Try it.
Give the number of lines in the entries below that hold "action", with no accompanying words.

[Collected data]
====

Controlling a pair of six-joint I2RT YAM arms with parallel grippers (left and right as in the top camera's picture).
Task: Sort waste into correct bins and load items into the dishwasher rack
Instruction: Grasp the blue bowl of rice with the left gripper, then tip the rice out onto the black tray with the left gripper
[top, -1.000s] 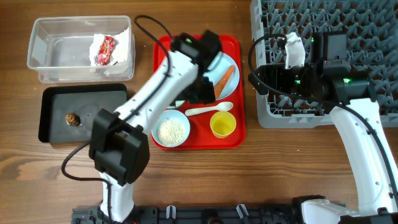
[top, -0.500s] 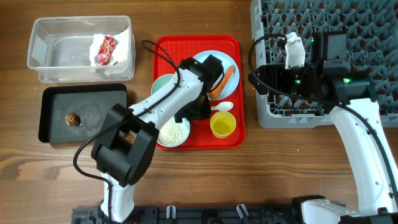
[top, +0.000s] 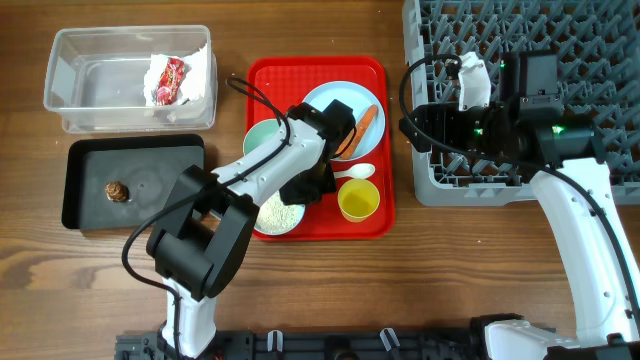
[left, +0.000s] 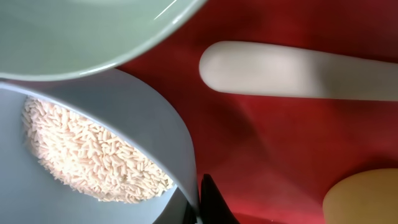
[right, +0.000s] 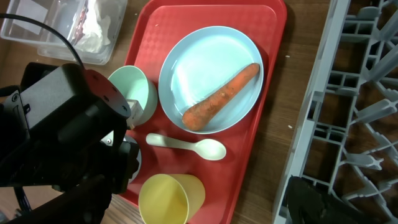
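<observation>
My left gripper (top: 303, 193) is shut on the right rim of the pale blue bowl (left: 165, 140) of loose white rice (left: 81, 149), one finger inside and one outside. That bowl stands at the front left of the red tray (top: 300, 75). An empty bowl (top: 260, 138) sits behind it. The white spoon (top: 357, 172), yellow cup (top: 358, 201) and the plate (right: 211, 68) with the orange carrot (right: 221, 98) lie to the right. My right gripper (top: 413, 128) hangs open and empty at the left edge of the grey dishwasher rack (top: 520, 40).
The clear tub (top: 100, 85) at the back left holds white tissue (top: 197, 68) and a red wrapper (top: 167, 80). Below it the black tray (top: 160, 190) holds a small brown lump (top: 118, 191). The left arm reaches across the tray's left half.
My left gripper came down from above the plate to the rice bowl's rim and shut on it. The right arm has not moved.
</observation>
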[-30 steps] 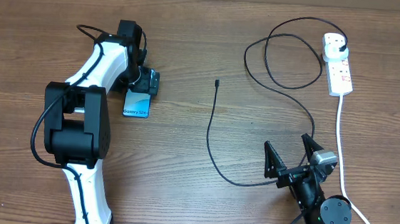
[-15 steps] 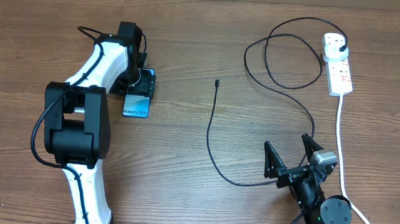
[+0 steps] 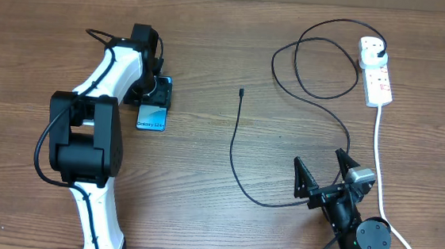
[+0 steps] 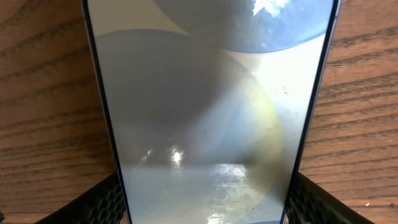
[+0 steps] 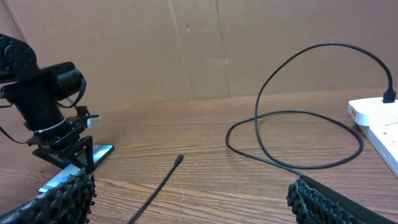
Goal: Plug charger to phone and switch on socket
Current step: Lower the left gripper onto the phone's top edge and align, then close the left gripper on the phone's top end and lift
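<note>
Left gripper: The left gripper (image 3: 158, 95) is lowered over the far end of the phone. In the left wrist view its black ribbed pads (image 4: 102, 199) lie against the phone's two long edges, so it is clamped across the phone's width.
Phone: A slim rectangular phone (image 3: 151, 117) with a light blue-white screen and black edges lies flat and screen up on the left part of the table. The end bearing the "Galaxy S24+" text sticks out from under the gripper toward the robot's base.
Right gripper: The right gripper (image 3: 326, 176) hangs over the near right of the table with its fingers spread wide. Nothing is between them.
Charger: A long thin black charger cable (image 3: 234, 141) lies on the table. Its small connector tip (image 3: 242, 92) lies mid-table, well apart from the phone and on its right. From the tip the cable runs toward the near side, bends right past the right gripper, then loops at the far right up to its black plug (image 3: 382, 51).
Socket: A white oblong socket strip (image 3: 376, 73) with red switch markings lies at the far right. The plug is seated in its far end. The position of the switches cannot be told.
Cord: A thick white cord (image 3: 380, 161) runs from the strip's near end toward the near edge.
Surface: A brown wood-grain table (image 3: 199, 218).
</note>
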Controlling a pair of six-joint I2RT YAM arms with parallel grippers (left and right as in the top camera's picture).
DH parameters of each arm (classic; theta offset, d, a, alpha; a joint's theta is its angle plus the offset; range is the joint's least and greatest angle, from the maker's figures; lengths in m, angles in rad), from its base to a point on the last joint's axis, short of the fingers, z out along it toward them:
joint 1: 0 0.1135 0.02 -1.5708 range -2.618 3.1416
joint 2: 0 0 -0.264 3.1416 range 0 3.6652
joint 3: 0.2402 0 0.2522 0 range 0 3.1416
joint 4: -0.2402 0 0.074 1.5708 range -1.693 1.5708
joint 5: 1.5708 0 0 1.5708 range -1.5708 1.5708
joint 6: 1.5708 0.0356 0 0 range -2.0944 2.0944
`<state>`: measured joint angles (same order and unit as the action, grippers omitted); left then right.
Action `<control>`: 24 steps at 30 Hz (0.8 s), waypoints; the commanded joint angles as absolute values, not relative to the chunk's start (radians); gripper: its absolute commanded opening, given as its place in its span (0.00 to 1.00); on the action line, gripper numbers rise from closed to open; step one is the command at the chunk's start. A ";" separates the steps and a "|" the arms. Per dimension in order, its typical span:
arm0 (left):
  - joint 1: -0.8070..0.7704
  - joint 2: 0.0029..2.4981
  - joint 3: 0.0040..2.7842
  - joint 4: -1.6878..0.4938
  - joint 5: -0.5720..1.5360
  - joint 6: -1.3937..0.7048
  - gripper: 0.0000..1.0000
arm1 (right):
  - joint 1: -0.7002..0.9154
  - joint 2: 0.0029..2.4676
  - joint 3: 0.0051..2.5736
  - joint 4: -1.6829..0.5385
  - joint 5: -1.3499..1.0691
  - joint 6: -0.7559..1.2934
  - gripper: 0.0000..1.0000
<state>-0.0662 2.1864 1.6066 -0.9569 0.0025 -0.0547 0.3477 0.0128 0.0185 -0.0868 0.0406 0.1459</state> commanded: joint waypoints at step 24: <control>-0.072 2.264 1.734 -1.071 0.018 -0.067 0.58 | 0.352 0.003 0.008 -0.081 0.040 0.148 1.00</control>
<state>-0.0662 2.2196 1.6764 -1.0328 0.0074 -0.0570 0.3477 0.0128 0.0185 -0.0872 0.0410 0.1459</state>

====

Finished task.
2